Currency used by Kingdom of Wolaita

Marchuwa (Geʽez: ማርጯ, Wolaytta: Marccuwa) was a currency used by the Kingdom of Wolaita. Marchuwa was a bundle of thin metal strips one cubit long, used as trading currency. Marchuwa was equal to 18 Maria Theresa Thalers or 0.50 US dollars.

== History ==
As Chauncey Hugh Stigand states, the Welayta people had developed the art of weaving and wearing cloths made up of cotton prior to any other Ethiopian communities. The importance of cotton to the Welayta was more than clothing. Shalluwa, a kind of thread spun by women, and cotton products like Karretta Sinna, a black colored thread made of cotton, were used as a currency. When different parts of Africa used the barter system (exchanging of goods), the state of Wolaita spread this form of currency throughout its region. As Remo Chiatti highlighted in 1903, one Marchuwa was equal to 18 Maria Theresa Thalers or 0.50 USA dollars.
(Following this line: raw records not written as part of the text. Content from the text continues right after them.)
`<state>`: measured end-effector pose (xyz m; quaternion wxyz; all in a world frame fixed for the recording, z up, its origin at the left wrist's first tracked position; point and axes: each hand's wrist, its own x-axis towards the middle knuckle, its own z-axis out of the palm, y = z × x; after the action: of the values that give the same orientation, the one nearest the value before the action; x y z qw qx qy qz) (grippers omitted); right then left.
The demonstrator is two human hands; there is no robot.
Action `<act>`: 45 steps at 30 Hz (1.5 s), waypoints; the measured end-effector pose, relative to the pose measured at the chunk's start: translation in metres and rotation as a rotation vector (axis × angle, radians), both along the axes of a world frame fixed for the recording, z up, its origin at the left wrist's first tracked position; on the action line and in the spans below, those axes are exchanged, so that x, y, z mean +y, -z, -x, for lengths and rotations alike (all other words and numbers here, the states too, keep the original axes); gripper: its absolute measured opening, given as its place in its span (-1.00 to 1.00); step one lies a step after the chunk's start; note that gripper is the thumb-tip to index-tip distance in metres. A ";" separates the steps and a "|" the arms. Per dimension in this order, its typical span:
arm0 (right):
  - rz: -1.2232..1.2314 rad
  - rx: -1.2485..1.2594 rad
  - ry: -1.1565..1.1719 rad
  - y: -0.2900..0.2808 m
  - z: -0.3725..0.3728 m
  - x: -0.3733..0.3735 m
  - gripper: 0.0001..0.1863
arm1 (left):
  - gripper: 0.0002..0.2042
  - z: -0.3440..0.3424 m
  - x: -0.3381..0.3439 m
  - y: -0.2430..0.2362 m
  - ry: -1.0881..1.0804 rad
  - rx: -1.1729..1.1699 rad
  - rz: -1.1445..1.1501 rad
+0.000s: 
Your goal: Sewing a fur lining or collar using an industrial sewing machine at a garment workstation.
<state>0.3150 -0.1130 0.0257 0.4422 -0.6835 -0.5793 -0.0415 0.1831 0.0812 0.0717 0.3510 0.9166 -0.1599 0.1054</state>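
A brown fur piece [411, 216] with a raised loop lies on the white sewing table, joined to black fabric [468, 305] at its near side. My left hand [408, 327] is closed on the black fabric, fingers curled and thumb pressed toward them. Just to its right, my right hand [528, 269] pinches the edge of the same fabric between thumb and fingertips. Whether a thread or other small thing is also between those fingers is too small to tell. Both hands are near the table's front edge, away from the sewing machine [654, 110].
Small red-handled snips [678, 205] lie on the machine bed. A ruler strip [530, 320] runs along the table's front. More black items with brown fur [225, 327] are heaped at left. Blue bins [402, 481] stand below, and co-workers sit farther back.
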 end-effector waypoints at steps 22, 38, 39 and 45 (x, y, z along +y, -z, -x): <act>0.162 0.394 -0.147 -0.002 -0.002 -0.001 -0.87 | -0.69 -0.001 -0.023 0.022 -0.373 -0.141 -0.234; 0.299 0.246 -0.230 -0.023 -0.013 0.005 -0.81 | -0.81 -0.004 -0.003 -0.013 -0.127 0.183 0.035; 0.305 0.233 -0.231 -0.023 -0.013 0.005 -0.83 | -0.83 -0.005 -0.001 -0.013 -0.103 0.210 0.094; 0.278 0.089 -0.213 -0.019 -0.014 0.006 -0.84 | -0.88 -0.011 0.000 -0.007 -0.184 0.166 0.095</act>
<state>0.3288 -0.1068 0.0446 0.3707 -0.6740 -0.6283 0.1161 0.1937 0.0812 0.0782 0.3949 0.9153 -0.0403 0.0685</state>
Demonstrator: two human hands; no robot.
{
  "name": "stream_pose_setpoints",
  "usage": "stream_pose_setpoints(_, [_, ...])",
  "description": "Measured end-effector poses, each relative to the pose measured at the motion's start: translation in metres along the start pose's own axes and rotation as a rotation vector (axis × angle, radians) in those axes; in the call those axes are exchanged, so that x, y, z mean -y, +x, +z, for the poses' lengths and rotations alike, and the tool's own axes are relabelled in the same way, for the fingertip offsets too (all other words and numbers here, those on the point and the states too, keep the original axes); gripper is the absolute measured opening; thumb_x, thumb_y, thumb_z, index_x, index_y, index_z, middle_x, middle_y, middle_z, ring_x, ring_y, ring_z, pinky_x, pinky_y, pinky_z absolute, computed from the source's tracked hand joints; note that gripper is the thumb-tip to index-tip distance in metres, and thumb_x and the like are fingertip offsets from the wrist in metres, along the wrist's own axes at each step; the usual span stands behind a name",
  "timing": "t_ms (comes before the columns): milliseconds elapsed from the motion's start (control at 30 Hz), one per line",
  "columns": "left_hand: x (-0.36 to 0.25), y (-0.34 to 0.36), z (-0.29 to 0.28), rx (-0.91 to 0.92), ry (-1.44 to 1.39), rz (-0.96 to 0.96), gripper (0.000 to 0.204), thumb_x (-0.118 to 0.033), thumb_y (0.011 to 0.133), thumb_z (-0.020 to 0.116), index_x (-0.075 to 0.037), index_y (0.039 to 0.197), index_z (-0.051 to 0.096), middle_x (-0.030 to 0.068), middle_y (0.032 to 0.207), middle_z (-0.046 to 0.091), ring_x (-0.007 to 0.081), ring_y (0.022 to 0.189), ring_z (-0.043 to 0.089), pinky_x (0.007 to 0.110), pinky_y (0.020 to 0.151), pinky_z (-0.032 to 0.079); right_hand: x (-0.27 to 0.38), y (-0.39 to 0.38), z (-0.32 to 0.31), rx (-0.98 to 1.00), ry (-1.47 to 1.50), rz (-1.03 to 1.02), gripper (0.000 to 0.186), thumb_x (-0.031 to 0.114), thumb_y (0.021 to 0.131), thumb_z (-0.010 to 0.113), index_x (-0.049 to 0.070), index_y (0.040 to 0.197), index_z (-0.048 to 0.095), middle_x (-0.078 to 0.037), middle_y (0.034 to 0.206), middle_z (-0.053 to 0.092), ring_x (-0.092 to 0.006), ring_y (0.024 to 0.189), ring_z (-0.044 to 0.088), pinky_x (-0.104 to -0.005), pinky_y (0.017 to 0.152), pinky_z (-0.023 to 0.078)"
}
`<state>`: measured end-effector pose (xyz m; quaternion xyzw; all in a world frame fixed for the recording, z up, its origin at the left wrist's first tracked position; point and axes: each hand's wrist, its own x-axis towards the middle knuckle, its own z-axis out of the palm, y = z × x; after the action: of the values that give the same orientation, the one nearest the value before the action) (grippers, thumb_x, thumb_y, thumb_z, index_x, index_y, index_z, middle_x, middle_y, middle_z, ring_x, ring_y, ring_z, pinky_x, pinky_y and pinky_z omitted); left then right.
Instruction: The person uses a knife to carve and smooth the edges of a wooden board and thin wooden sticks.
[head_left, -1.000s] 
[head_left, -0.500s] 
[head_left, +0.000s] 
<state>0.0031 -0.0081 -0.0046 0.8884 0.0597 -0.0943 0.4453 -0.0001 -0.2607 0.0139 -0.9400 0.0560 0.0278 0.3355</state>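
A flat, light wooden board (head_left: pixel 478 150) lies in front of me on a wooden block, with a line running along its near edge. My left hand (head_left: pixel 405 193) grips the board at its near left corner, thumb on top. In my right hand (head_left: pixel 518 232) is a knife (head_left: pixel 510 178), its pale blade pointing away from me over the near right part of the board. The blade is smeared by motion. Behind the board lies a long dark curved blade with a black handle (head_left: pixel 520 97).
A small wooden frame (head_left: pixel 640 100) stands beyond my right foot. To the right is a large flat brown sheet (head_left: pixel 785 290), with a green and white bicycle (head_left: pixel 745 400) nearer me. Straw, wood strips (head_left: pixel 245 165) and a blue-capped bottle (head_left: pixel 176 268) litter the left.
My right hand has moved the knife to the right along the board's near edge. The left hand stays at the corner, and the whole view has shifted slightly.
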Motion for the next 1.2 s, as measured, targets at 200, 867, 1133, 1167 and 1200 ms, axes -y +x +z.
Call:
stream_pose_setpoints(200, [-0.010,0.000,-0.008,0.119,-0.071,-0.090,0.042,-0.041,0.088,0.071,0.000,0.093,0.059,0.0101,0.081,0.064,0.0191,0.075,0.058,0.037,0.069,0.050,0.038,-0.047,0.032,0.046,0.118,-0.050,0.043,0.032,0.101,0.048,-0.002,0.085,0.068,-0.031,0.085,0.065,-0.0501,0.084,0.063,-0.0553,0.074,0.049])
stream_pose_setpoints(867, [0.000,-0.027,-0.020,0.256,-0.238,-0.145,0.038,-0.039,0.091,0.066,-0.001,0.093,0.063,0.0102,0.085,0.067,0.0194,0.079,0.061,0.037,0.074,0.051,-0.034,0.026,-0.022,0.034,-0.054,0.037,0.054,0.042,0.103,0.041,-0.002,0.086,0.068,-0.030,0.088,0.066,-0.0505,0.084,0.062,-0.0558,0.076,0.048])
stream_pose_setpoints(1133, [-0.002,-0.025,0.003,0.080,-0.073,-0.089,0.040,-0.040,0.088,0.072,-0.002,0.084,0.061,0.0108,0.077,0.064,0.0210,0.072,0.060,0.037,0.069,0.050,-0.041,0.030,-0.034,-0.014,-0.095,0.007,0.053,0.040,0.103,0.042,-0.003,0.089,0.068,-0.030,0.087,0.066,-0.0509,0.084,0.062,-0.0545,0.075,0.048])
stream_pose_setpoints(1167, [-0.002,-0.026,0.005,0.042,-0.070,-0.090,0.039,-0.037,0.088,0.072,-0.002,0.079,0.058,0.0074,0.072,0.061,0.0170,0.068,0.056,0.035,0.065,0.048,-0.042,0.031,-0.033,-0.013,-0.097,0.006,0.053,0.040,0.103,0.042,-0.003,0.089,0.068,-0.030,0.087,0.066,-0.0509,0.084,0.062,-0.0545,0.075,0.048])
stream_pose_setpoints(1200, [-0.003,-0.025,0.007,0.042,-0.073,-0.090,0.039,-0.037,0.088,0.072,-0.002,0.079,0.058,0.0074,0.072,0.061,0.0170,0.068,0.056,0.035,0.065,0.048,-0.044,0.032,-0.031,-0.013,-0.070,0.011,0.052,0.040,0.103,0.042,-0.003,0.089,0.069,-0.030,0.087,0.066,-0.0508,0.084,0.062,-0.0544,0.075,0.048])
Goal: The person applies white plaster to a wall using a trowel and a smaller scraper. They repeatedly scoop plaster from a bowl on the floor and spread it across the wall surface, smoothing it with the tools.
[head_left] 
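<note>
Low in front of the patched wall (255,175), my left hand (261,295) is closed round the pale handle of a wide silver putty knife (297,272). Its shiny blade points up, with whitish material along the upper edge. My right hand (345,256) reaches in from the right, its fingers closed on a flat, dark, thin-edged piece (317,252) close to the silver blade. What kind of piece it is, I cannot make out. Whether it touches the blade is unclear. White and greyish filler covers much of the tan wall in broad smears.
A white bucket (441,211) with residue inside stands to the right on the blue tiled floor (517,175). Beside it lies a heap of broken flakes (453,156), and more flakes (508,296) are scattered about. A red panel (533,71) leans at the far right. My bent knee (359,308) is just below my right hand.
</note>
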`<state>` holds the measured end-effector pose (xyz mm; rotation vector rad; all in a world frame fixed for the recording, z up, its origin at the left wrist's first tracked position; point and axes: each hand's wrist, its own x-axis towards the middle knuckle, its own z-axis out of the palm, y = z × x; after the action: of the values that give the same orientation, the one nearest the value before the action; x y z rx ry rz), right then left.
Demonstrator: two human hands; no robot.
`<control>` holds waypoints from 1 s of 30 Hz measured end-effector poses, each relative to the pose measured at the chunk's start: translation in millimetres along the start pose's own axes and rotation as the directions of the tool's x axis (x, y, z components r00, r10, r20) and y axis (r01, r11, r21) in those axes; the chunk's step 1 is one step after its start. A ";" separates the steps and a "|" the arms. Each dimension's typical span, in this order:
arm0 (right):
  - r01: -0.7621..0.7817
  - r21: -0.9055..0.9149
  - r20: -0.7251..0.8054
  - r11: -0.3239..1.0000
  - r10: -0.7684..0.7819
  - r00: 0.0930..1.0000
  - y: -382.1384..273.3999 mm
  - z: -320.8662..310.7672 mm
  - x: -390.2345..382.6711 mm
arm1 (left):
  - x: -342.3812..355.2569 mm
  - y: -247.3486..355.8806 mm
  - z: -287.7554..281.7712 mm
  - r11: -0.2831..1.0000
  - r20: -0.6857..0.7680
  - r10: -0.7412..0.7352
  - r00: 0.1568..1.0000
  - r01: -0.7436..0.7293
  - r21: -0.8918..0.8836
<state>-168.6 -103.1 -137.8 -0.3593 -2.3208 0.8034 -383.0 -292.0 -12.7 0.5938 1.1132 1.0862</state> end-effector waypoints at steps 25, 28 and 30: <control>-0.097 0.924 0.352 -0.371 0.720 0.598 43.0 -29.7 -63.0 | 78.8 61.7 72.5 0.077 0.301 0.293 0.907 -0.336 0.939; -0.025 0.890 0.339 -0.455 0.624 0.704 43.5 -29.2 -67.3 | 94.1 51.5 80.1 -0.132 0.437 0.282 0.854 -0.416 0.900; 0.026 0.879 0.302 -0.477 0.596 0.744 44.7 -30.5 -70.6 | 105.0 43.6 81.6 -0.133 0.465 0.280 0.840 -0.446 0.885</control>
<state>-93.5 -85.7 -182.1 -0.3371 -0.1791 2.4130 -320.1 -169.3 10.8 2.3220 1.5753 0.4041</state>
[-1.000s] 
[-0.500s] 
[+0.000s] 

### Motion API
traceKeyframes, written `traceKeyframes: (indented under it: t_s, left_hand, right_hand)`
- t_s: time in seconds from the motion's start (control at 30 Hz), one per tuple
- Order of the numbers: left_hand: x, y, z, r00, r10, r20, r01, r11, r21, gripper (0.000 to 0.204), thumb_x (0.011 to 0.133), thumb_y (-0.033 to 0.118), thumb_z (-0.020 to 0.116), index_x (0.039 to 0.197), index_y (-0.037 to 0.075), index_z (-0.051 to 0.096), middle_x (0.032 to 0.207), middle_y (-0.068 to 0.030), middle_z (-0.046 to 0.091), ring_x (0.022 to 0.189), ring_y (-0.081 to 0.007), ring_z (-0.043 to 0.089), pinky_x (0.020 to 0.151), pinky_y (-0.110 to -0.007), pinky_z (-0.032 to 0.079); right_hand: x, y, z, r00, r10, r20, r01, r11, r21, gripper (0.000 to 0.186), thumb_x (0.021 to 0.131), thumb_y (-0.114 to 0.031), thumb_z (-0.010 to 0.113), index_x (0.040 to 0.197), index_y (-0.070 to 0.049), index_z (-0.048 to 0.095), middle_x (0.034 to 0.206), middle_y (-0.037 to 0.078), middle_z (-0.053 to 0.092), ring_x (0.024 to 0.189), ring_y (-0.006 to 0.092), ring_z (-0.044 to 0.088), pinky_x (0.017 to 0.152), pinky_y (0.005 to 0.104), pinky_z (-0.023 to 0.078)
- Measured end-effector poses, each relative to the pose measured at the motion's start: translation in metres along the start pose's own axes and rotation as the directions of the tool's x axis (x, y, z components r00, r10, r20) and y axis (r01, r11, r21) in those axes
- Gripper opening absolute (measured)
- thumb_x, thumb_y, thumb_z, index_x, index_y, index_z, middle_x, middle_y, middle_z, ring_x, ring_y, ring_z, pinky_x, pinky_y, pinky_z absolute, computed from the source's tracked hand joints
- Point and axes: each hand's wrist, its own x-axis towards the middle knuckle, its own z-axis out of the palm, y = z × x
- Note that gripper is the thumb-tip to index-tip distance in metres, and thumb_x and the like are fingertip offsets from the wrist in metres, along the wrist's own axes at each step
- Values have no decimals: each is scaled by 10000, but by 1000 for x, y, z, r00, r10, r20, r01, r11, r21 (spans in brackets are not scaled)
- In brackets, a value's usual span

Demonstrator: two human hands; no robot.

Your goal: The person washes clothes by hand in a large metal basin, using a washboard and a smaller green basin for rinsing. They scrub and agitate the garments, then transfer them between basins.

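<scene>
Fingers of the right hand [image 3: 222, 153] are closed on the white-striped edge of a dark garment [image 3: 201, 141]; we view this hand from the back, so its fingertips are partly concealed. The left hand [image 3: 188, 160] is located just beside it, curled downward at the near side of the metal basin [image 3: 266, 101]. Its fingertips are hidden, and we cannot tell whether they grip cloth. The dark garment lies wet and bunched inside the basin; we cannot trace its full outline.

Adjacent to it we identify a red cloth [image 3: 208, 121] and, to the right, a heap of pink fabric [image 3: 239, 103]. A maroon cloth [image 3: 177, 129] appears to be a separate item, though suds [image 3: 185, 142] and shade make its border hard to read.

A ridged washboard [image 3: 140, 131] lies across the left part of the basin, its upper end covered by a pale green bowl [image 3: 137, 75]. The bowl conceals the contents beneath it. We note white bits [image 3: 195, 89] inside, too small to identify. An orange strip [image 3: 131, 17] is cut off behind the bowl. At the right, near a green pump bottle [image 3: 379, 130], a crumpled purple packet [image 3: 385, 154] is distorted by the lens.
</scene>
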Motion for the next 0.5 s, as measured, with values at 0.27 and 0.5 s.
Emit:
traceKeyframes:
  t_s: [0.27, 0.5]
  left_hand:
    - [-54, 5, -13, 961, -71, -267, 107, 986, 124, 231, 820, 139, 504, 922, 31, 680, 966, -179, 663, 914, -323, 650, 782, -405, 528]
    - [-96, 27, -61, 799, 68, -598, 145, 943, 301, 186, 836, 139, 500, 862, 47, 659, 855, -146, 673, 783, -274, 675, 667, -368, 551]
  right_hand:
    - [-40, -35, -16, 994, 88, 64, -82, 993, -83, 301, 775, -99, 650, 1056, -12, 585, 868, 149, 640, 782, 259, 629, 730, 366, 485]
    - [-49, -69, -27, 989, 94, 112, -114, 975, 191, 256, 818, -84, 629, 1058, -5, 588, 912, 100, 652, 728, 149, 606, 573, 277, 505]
Oral tradition claim that there was the storehouse of Marchuwa at Dalbo palace established by one of the kings of the Wolaita Tigre dynasty. Thus, the state of Wolaita had developed the banking system prior to other states of Ethiopia. Sources proved that until the Menelik II's conquest of the south Hadiya, Kambatta, Sidama, Dawuro, Gamo, and Gofa had used this Marchuwa as currency.

By the time Welayta people were incorporated into the Ethiopian Empire by Menelik II, Marchuwa was replaced by the Maria Theresa thaler and blocks of salt called "Amole tchew", which are assumed to be the first currency of the Ethiopia.